▶ _Your objective_: Print the data exactly as written, line for line, and leave its pictures behind.

▶ _Dataset section_:
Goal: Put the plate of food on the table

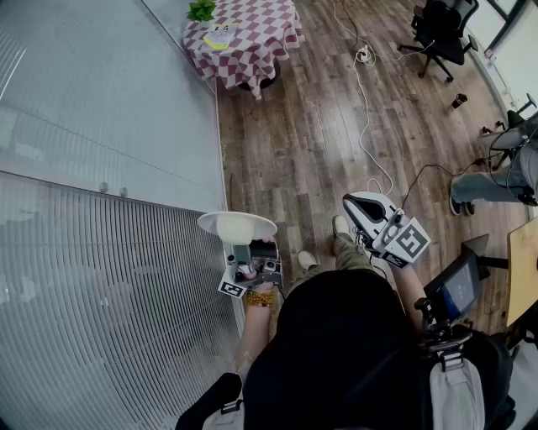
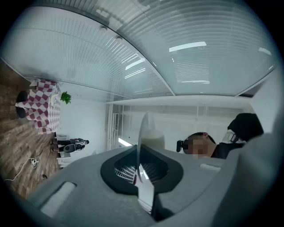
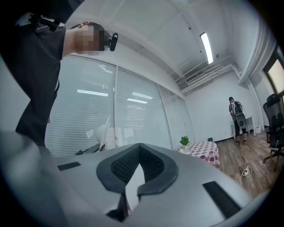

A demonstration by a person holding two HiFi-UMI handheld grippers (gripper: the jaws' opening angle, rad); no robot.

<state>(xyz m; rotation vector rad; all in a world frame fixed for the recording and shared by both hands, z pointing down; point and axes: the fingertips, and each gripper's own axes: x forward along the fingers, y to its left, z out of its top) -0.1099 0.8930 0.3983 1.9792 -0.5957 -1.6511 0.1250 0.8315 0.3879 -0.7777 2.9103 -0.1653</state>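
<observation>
A white plate [image 1: 237, 225] with a pale mound of food on it is held level in front of me, close to the glass wall. My left gripper [image 1: 244, 246] is shut on its near rim. In the left gripper view the plate [image 2: 143, 133] stands edge-on between the closed jaws of that gripper [image 2: 138, 170], with the food [image 2: 154, 141] on its right side. My right gripper [image 1: 357, 206] hangs to the right over the floor, shut and holding nothing [image 3: 138, 150]. The table [image 1: 252, 38] with a red-and-white checked cloth stands far ahead.
A glass wall with blinds [image 1: 101, 168] runs along my left. On the table sit a green plant [image 1: 201, 10] and a yellow item [image 1: 218, 38]. A white cable [image 1: 363, 109] trails over the wood floor. An office chair [image 1: 441, 34] and a seated person's legs [image 1: 487, 186] are at right.
</observation>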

▶ _Solution_:
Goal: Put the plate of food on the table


A demonstration by a person holding two HiFi-UMI handheld grippers (gripper: the jaws' opening angle, rad); no robot.

<state>(xyz m; rotation vector rad; all in a world frame fixed for the recording and shared by both hands, z pointing down; point and axes: the fingertips, and each gripper's own axes: x forward along the fingers, y to its left, z out of its top) -0.1099 0.8930 0.3983 1.9792 -0.5957 -1.6511 0.1250 0.8315 0.3879 -0.7777 2.9103 -0.1653</state>
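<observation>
A white plate [image 1: 237, 225] with a pale mound of food on it is held level in front of me, close to the glass wall. My left gripper [image 1: 244, 246] is shut on its near rim. In the left gripper view the plate [image 2: 143, 133] stands edge-on between the closed jaws of that gripper [image 2: 138, 170], with the food [image 2: 154, 141] on its right side. My right gripper [image 1: 357, 206] hangs to the right over the floor, shut and holding nothing [image 3: 138, 150]. The table [image 1: 252, 38] with a red-and-white checked cloth stands far ahead.
A glass wall with blinds [image 1: 101, 168] runs along my left. On the table sit a green plant [image 1: 201, 10] and a yellow item [image 1: 218, 38]. A white cable [image 1: 363, 109] trails over the wood floor. An office chair [image 1: 441, 34] and a seated person's legs [image 1: 487, 186] are at right.
</observation>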

No additional answer is expected.